▸ **Work required**
Two lines in the data below mark the range: the one with "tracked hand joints" and the one with "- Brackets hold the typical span". Return both, along with every line between them, exactly.

══════

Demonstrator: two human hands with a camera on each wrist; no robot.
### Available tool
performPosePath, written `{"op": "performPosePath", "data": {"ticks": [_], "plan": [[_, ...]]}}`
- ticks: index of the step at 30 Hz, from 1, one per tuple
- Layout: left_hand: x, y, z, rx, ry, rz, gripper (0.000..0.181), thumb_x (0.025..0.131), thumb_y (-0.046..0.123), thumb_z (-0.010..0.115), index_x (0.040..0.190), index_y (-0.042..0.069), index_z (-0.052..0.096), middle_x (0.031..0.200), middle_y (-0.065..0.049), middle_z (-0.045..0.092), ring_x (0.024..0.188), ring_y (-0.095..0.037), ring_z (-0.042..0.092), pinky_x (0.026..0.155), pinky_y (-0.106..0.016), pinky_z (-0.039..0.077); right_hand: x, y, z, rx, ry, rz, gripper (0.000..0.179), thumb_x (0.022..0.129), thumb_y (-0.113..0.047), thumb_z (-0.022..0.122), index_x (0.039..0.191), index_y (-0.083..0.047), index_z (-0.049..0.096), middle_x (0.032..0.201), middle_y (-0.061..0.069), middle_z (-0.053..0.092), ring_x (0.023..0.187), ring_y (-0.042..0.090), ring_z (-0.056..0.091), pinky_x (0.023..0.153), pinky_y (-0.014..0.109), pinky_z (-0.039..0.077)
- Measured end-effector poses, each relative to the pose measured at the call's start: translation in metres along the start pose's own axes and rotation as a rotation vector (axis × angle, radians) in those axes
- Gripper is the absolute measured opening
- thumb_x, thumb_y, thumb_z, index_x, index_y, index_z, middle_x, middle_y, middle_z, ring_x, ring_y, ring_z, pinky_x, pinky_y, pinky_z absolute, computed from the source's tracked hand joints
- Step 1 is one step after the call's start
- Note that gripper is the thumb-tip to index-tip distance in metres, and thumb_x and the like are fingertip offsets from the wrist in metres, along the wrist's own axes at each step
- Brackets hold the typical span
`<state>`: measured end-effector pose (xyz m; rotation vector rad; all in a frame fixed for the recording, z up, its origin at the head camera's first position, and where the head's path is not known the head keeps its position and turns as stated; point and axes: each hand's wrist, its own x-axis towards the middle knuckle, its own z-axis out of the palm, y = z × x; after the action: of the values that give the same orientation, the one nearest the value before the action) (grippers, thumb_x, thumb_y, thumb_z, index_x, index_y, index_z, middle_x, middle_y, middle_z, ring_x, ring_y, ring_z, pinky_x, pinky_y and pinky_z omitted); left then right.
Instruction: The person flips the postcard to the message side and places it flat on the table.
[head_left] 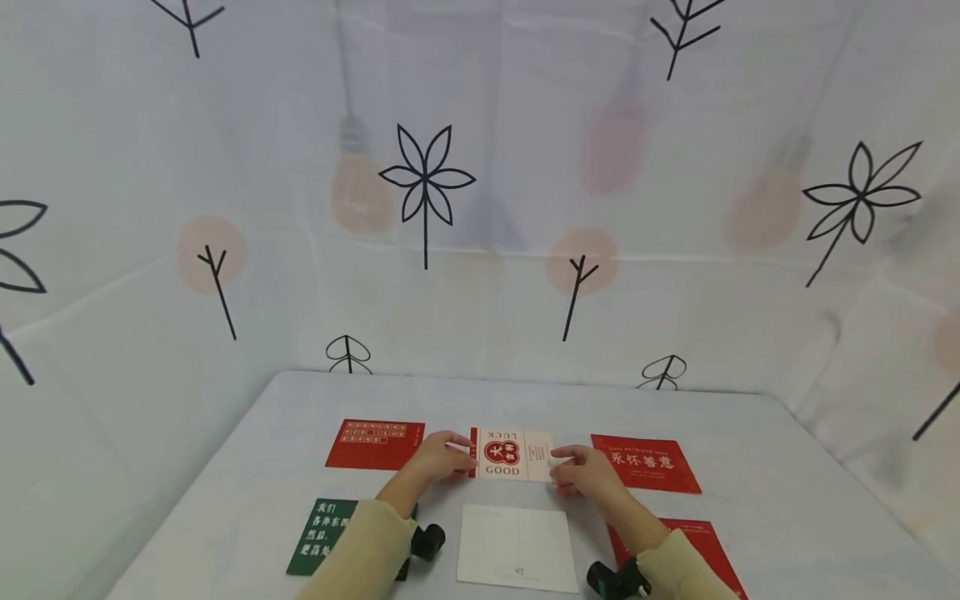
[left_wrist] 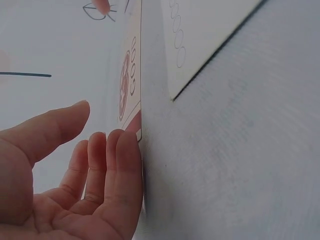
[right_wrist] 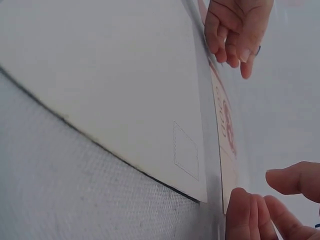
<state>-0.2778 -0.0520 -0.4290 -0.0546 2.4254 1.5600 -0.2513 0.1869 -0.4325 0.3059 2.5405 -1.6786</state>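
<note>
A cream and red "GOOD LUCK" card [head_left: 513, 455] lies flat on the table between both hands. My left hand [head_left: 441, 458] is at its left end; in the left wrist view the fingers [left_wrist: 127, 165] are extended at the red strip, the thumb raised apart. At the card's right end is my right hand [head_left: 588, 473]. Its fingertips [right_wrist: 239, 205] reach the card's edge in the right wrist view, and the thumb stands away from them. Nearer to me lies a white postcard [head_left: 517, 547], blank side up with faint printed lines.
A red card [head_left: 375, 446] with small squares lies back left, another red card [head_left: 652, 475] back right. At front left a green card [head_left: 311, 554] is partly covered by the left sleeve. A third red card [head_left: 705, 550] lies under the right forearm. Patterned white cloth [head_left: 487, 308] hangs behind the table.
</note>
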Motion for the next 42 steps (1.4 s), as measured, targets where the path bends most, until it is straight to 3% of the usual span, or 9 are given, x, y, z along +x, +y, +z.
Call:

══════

▸ **Answer area**
- thumb_x, thumb_y, thumb_z, index_x, index_y, index_z, middle_x, middle_y, middle_z, ring_x, ring_y, ring_z, pinky_x, pinky_y, pinky_z absolute, computed from the source's tracked hand joints
- Step 1 is one step after the call's start
- Note that gripper is the thumb-tip to index-tip distance in metres, and thumb_x and the like are fingertip offsets from the wrist in metres, along the wrist's own axes at each step
- Brackets hold the typical span

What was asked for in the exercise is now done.